Because both values round up one (because the eleventh bit is a 1) in the actual calculation, the result is one bit high. But this is entirely proper, because the eleventh bit of the sum, by sheer chance, is a 1 (as seen above: below it is a ^), and so the plain summation is as accurate as it can be and the compensated addition can't do any better despite all its juggling. The double-precision result (from the 80-bit calculation) confirms this as the difference X4E - X8E of 4.813671112060547D-004 is 0.0000000000011111100011 in binary or | 011111100011, exactly the last value of C. It is calculated back-to-front compared to the hand calculation (above the ^) where the discrepancy is | 100000011101: subtract one from the other and zero results, except for the last bit.
Fourth phase - try some alternative test data[edit]
The values that demonstrated a benefit for six-digit decimal arithmetic show no gain in binary, but perhaps other values will do so.
F90 offers interesting functions related to the floating-point number scheme, such as FRACTION(x) which returns the mantissa that for binary floating point will be in the range [0·5,1) so FRACTION(3·0) = 0·75, and EXPONENT(x), which will be for powers of two in a binary scheme. RADIX(x) will reveal the base and DIGITS(x) the number of digits of precision, while EPSILON(x) give the smallest value that can be distinguished from one. In these functions the parameter's value is irrelevant, it is present only to select between single and double precision, or perhaps quadruple precision. However, revealing their values in base ten is not entirely helpful, so using FP8DIGITS as before, proceed as follows:
USE PROBE
REAL A(3)
REAL*4 X4E,X4L,X4S,X4C
REAL*4 ONE,EPS
REAL*8 X8E
INTEGER I,N
INTEGER BASE,W
Cast forth some pearls.
WRITE (6,1) RADIX(X4E),DIGITS(X4E),EPSILON(X4E),
1 RADIX(X8E),DIGITS(X8E),EPSILON(X8E)
1 FORMAT ("Special functions report on the floating-point scheme.",
1 /," Single precision: Radix=",I0,", Digits=",I0,", eps=",E14.7,
2 /," Double precision: Radix=",I0,", Digits=",I0,", eps=",E14.7)
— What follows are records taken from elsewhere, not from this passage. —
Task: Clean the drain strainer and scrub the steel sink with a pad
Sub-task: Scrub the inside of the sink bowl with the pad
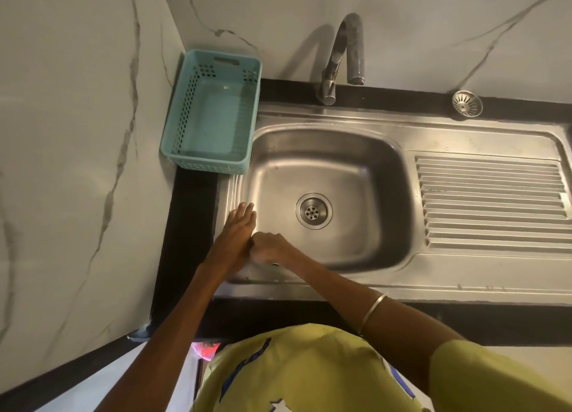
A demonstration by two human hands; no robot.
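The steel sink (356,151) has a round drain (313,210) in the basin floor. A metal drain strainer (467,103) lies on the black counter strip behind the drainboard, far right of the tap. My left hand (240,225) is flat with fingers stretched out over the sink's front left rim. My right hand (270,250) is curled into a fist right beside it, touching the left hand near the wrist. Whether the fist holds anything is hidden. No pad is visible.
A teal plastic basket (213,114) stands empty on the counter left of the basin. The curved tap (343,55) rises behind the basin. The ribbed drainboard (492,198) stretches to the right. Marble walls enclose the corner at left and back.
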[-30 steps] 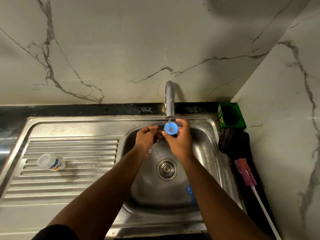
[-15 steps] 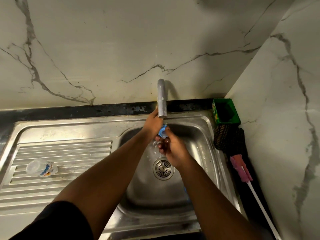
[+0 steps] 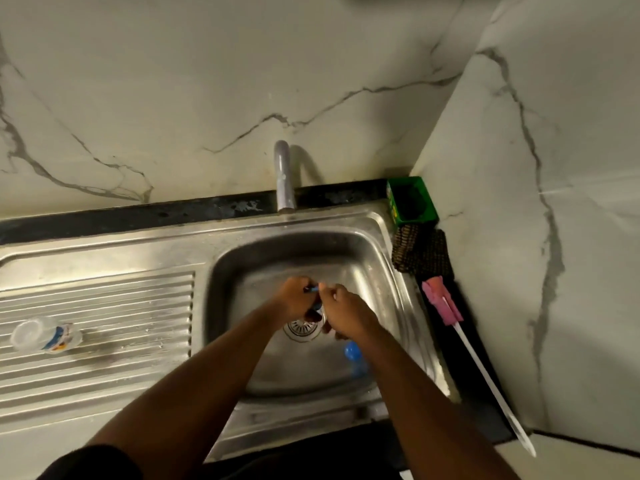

Concoct a heading for the table that will follow.
WRITE (6,2) "eps","eps as stored"," as a number",
1 " 1 + eps as stored","as a number"
2 FORMAT ("Now to experiment with the computation scheme.",/,
1 "Bit ",A14,2(A32,1X,A50)) !These sizes match those of FORMAT 11.
N = 1 !In the beginning,
EPS = 1 !There is one bit.
Consider the current precision.
10 ONE = 1 + EPS !Some numbers are more different than others.
WRITE (6,11) N,EPS,EPS,FP8DIGITS(DBLE(EPS),2,2),
1 ONE,FP8DIGITS(DBLE(ONE),2,2)
11 FORMAT (I3,":",1PE14.7,2(B32,1X,A50))
IF (ONE .NE. 1) THEN !Still see the difference?
N = N + 1 !Yes. Count up another.
EPS = EPS/2 !Go one smaller.
GO TO 10 !And try again.
END IF !Mathematically, this will never end. But, with finite precision...
Compare with the results from the special function EPSILON.
WRITE (6,*) " ",EPS,"is the first eps indistinguishable from 1."
WRITE (6,*) " ",EPSILON(X4E),"reported smallest distinguishable."
WRITE (6,*) " ",2*EPS - EPSILON(EPS),"the difference."
Concoct some test values.
A(1) = 1
A(2) = +EPS
A(3) = -EPS
Choose a revelation format.
BASE = 2
W = 2
Commence the tests.
WRITE (6,*) "Sum via the additions in one expression."
X4E = A(1) + A(2) + A(3) !Calc. in R10, saved to R4.
WRITE (6,665) "4",X4E
WRITE (6,666) "1exprn",FP8DIGITS(DBLE(X4E),BASE,W)
WRITE (6,*) "Sum via a loop."
X4L = 0
DO I = 1,3
X4L = X4L + A(I) !Terms in R10, saved to R4.
WRITE (6,666) "A(i)",FP8DIGITS(DBLE(A(I)),BASE,W)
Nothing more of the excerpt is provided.